As the national press secretary for Sen. Bernie Sanders 2016 presidential campaign, she was his surrogate voice in the media. In 2020, she joined Joe Biden’s campaign, once again representing the politician in the public sphere. After Biden’s election, Sanders joined the administration as chief spokesperson for Vice President Kamala Harris.
But Sanders is now set to embark on a new venture, and this time she is doing so on behalf of herself.
“I spent my career being a spokesperson for other people, and now it is just me,” Sanders told The Hollywood Reporter in an interview.
This weekend Sanders will debut Symone on MSNBC, joining the cable channel’s lineup while also producing original episodes for the MSNBC section of the Peacock streaming service. First Lady Jill Biden will be her debut guest.
And while politics will be a central focus of the show, Sanders says it will be broader than that, including the “news you need to know from politics to pop culture.”
“We are not just going to do D.C., we are going to do stories of interest to you, we are going to get into conversations you and your friends are having, the group chats you are having,” Sanders adds.
It’s a perspective that, to hear Sanders tell it, has been sorely lacking on TV.
“For a long time you did not see people that looked like me on television. I am talking about Black women. I am talking about young people. I definitely haven’t seen any young bald Black women from the midwest,” Sanders says. “There is no one who is doing what I am setting out to do. There is no one on television with my experience and my insight, I intimately know the current president of the United States, the Vice President of the United States, and some of the biggest names here in politics.”
“I am a self-described culture queen, I care about what is happening and what is happening in the music industry and entertainment and fashion and the arts. I am bringing all of that to my show,” she adds. “That is what makes me different, and I hope that will make people want to watch.”
It’s all part of what Sanders describes as three “guiding principles” for the show, themes that she is betting will be appealing to regular MSNBC viewers, but also to younger viewers who may not regularly watch cable news.

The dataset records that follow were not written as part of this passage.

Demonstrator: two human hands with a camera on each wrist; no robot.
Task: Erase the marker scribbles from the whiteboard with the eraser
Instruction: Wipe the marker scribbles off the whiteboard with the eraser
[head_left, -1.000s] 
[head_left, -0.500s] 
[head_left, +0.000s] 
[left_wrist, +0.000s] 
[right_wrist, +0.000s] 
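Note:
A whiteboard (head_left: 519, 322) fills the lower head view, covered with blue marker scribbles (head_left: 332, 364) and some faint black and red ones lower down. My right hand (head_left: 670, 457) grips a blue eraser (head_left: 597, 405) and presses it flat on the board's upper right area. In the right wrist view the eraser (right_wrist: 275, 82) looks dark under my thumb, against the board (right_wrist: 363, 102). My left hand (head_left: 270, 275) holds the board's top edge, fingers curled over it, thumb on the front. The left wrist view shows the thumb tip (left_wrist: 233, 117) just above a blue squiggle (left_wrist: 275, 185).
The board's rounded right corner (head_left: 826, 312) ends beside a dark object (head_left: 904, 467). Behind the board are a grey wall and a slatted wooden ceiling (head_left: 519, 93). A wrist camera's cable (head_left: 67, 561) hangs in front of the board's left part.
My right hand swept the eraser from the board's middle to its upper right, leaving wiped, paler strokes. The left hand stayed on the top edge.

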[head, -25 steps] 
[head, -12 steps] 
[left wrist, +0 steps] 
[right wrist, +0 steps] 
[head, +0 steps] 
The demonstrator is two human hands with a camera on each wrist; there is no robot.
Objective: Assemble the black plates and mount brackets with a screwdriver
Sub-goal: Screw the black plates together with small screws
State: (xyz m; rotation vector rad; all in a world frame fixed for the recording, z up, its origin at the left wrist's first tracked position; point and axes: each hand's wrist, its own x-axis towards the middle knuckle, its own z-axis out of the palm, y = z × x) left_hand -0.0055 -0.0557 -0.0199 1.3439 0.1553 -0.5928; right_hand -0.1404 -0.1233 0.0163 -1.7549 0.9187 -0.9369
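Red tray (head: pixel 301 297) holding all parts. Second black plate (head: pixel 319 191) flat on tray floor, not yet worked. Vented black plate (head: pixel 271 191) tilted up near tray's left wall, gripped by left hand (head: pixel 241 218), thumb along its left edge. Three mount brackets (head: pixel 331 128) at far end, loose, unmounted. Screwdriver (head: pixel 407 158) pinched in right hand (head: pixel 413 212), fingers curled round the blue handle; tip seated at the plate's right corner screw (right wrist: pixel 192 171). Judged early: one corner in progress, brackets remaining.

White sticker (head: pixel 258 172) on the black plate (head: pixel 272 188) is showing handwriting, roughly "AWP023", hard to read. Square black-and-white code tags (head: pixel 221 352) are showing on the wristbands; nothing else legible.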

“First, I am not a spokesperson for the Biden administration. They have spokespeople. I am not one of them,” Sanders says. “It is not my job to be a spokesperson, first and foremost. And I feel that viscerally. If I still wanted to be a spokesperson, I would have stayed in the job.”
“The second guiding principle that I have is that, because I have been in the room, at the table — not just in this administration but in campaigns — I have really great connections to the progressive movement, it is my job to give some insight, and to help pull the curtain back a little bit, to explain the ‘why,’” Sanders adds.
“Third, I believe in being honest. I have a reputation for telling it like it is, ok?” Sanders says. “You can ask people I have worked with at the White House, folks I’ve worked with on the Sanders campaign, you can ask my former colleagues at CNN, the people I work with now. I tell the truth, and sometimes telling the truth has gotten me into a little bit of trouble, but I tell the truth. And the truth is not always something that my former colleagues in the White House are going to agree with, but I am gonna keep the bar high and substantive, and tell the truth, that is all I can do.”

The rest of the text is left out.